# EXERCISE OBJECTIVE
When the line containing "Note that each" appears in the listing below, set it down along with each later line through the end, exactly as written, and nothing before it.

# DATA SEGMENT
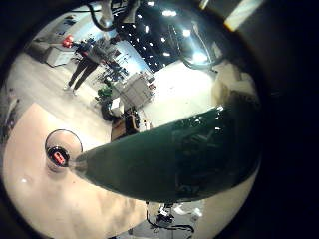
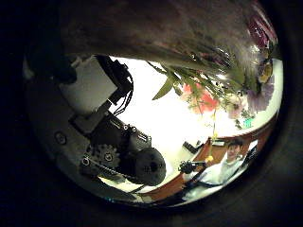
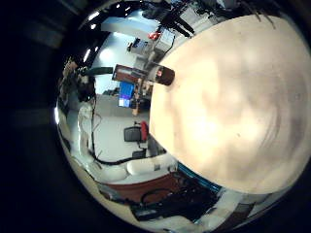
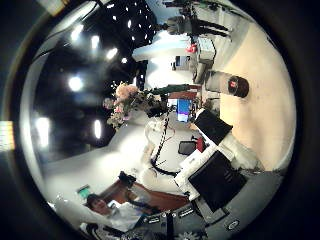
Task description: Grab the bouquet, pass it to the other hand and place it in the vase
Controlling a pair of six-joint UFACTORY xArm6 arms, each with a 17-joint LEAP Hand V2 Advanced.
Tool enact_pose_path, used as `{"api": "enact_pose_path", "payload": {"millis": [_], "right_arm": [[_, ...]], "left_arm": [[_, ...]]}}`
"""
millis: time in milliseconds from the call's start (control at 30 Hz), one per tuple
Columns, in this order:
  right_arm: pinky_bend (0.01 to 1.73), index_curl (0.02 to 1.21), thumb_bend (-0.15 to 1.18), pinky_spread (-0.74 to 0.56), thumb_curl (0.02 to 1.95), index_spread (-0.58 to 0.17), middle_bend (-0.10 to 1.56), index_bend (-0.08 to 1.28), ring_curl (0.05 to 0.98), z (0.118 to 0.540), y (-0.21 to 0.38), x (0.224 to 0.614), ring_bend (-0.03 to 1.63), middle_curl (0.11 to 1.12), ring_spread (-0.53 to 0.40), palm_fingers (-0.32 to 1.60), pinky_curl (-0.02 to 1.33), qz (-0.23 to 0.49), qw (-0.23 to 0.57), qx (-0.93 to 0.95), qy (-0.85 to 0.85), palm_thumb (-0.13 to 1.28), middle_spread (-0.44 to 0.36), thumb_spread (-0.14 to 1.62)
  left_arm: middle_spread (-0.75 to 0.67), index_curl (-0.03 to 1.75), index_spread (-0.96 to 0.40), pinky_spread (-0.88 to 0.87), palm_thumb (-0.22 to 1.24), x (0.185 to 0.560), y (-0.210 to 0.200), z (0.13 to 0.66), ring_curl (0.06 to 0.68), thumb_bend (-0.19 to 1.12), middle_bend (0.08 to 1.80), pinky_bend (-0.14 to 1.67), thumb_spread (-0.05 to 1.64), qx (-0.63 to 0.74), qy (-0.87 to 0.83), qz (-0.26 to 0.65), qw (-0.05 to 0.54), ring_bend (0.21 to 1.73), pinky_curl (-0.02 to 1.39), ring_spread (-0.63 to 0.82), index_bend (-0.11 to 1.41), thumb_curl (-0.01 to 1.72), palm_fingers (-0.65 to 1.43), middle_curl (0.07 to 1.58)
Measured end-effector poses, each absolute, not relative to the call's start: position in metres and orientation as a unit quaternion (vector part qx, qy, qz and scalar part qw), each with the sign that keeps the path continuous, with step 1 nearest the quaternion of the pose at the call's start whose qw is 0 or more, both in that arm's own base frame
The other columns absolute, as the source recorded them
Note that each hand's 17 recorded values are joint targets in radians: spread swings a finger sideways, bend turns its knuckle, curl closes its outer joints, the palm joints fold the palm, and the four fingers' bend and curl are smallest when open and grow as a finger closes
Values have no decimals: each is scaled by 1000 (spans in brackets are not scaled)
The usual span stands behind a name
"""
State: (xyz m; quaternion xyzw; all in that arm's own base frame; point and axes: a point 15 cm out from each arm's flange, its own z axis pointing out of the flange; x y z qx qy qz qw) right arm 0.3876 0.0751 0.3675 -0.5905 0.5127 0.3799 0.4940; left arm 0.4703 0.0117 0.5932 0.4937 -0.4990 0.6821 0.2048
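Note:
The bouquet's wrapped stem end (image 1: 179, 154) runs close across the left little finger side palm view. Its flowers and leaves (image 2: 232, 80) show in the left thumb side palm view, beside my left hand's own body (image 2: 114, 142). The right thumb side palm view shows the bouquet (image 4: 130, 100) held up in the air by my left hand (image 4: 183, 100), away from my right hand (image 4: 220, 165).
The round table top (image 3: 233, 107) fills much of the right little finger side palm view, bare around the vase. Room furniture (image 1: 125, 90) stands beyond the table's far edge.

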Motion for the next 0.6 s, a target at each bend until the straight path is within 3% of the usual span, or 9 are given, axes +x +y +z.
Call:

# WRITTEN ANSWER
Note that each hand's 17 recorded values are joint targets in radians: spread swings a finger sideways, bend turns its knuckle, curl closes its outer joints, the palm joints fold the palm, and the four fingers' bend and curl are smallest when open and grow as a finger closes
Values have no decimals: each is scaled by 1000 (spans in brackets are not scaled)
The usual span stands behind a name
"""
State: (xyz m; quaternion xyzw; all in that arm's own base frame; point and axes: a point 15 cm out from each arm's flange, its own z axis pointing out of the flange; x y z qx qy qz qw) right arm 0.3876 0.0751 0.3675 -0.5905 0.5127 0.3799 0.4940; left arm 0.4703 0.0117 0.5932 0.4937 -0.4990 0.6821 0.2048
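Note:
The bouquet's wrapped stem end (image 1: 179, 154) runs close across the left little finger side palm view. Its flowers and leaves (image 2: 232, 80) show in the left thumb side palm view, beside my left hand's own body (image 2: 114, 142). The right thumb side palm view shows the bouquet (image 4: 130, 100) held up in the air by my left hand (image 4: 183, 100), away from my right hand (image 4: 220, 165).
The round table top (image 3: 233, 107) fills much of the right little finger side palm view, bare around the vase. Room furniture (image 1: 125, 90) stands beyond the table's far edge.
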
Motion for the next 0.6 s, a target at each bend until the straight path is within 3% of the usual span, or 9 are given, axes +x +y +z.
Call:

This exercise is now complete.